Born:October 26, 1947 (age 76)
Career:U.S. secretary of state, 2009-2013
U.S. Senate, 2001-2009
First lady of the United States, 1993-2001
First lady of Arkansas, 1979-1981 and 1983-1992
State:New York
Party:Democratic
Education:B.A., Wellesley College
J.D., Yale Law School

Hillary Rodham Clinton was the 2016 Democratic nominee for president of the United States, the first women to be nominated for U.S. president on a major party ticket. She served as United States secretary of state from January 2009 to February 2013, United States senator from New York from 2001 to 2009, first lady of the United States from 1993 to 2001, and first lady of Arkansas from 1979 to 1981 and 1983 to 1992. She is the only U.S. first lady to hold elective office and to serve in a cabinet role.
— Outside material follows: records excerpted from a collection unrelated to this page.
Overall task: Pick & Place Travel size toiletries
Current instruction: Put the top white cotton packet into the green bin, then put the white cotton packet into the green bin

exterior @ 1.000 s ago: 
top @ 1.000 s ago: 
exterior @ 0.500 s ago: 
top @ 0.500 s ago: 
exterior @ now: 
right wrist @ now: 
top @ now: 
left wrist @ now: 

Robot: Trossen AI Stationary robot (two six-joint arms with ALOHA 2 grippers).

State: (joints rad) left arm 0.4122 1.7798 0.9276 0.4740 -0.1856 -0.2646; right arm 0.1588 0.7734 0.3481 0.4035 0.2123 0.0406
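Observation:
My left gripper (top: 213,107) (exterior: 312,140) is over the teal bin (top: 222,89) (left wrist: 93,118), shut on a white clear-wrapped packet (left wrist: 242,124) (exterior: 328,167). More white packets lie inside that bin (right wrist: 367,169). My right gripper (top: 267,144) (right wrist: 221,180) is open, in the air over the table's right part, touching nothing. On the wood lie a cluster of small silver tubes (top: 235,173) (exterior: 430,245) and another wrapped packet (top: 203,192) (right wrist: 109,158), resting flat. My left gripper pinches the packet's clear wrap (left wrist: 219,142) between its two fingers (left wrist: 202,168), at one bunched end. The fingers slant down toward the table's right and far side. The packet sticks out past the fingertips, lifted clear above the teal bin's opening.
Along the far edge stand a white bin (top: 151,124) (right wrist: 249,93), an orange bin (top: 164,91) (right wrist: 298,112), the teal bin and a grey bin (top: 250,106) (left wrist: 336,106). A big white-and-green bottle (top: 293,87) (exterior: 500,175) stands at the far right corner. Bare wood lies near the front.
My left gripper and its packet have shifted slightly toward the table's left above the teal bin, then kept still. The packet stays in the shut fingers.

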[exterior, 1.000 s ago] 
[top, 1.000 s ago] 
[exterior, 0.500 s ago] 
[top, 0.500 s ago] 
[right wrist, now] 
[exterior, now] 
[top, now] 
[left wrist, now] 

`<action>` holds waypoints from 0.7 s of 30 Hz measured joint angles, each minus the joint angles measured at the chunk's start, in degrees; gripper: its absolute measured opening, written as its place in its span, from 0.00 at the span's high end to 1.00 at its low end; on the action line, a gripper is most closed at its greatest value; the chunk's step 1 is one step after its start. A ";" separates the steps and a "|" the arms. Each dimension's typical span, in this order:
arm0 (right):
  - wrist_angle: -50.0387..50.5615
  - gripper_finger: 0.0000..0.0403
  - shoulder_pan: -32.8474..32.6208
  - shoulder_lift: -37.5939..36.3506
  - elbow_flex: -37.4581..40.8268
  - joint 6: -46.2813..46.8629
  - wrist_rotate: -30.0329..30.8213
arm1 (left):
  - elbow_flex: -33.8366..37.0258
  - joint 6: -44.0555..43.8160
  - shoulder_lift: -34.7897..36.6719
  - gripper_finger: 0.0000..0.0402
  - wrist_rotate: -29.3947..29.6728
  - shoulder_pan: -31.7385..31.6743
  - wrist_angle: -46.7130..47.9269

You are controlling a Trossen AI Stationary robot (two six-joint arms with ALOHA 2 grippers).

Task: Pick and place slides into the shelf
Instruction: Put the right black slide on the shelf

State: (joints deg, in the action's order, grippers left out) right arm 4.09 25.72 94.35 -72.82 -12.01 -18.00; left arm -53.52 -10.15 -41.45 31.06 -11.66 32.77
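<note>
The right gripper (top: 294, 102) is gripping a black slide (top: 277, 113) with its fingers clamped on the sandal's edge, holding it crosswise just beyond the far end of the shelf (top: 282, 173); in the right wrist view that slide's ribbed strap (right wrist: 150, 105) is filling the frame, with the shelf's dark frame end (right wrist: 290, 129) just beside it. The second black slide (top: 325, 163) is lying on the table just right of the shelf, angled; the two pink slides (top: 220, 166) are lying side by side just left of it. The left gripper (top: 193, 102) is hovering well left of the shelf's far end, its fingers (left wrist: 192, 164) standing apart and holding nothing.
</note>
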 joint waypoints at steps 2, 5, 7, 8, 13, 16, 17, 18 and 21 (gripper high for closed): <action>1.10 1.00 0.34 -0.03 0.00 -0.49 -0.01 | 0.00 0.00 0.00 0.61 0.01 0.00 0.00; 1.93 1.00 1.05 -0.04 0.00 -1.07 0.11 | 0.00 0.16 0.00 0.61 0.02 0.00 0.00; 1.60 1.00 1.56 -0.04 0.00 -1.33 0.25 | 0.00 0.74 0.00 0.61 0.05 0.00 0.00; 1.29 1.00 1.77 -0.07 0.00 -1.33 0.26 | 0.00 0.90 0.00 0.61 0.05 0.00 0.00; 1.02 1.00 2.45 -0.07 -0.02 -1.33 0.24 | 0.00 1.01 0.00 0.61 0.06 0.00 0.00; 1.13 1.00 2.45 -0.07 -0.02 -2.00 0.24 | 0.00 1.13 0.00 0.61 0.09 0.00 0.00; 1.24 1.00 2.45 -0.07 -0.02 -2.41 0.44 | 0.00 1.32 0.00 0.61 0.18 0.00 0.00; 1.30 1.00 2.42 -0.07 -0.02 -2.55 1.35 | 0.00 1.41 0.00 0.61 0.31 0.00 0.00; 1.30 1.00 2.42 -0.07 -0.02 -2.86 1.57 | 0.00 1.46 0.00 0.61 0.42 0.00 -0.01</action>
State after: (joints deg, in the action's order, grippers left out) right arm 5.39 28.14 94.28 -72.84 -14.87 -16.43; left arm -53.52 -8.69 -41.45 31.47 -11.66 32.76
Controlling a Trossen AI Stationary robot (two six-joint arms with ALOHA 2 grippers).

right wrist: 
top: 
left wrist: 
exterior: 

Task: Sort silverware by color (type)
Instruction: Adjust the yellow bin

Clinton was born October 26, 1947, in Chicago, Illinois. She graduated with departmental honors from Wellesley College in 1969 with a bachelor's degree in political science. She caught national attention at her college graduation as the first student commencement speaker at Wellesley College. She earned her Juris Doctor from Yale Law School in 1973, where she served on the Board of Editors of Yale Law Review and Social Action, interned with children’s advocate Marian Wright Edelman, and met Bill Clinton

After law school, Clinton served as staff attorney for the Children's Defense Fund. In 1974, she joined the impeachment inquiry staff advising the Judiciary Committee of the House of Representatives during the Watergate impeachment inquiry. In 1975, she married Bill Clinton and accepted a teaching position at the University of Arkansas School of Law. In 1976, she joined the Rose Law Firm and was named their first female partner in 1979. In 1977, President Jimmy Carter appointed her to the board of Legal Services Corporation, and she founded the Arkansas Advocates for Children and Families. In 1978, she joined the board of the CDF, chairing that board from 1986 to 1989.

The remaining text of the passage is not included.